Exactly the lines from the opening of the records through the line containing "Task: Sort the" should be copied, with both included.

Task input below:

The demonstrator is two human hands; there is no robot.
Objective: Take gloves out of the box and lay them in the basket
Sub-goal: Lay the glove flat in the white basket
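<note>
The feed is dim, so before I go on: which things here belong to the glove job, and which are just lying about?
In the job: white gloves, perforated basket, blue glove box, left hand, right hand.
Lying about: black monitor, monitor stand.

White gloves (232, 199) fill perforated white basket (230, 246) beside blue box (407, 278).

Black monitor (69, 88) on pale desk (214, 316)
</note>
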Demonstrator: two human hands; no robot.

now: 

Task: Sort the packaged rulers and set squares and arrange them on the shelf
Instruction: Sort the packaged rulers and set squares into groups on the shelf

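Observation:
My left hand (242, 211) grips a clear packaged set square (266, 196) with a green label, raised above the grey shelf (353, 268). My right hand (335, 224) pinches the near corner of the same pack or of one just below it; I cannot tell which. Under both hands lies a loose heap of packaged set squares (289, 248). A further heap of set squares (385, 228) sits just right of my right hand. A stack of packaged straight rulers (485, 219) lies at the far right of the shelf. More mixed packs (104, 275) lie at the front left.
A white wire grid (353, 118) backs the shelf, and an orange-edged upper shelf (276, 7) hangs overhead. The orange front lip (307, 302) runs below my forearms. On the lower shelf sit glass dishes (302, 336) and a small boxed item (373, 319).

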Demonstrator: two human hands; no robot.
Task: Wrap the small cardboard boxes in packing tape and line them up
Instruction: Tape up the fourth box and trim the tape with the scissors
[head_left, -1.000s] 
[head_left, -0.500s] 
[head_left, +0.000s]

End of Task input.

Task response:
The demonstrator is two human hands; there is no robot.
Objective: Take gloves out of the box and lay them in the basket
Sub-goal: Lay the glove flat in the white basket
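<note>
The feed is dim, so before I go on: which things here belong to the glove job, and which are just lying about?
In the job: white gloves, perforated basket, blue glove box, left hand, right hand.
Lying about: black monitor, monitor stand.

White gloves (232, 199) fill perforated white basket (230, 246) beside blue box (407, 278).

Black monitor (69, 88) on pale desk (214, 316)
</note>
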Demonstrator: two human hands; no robot.

now: 

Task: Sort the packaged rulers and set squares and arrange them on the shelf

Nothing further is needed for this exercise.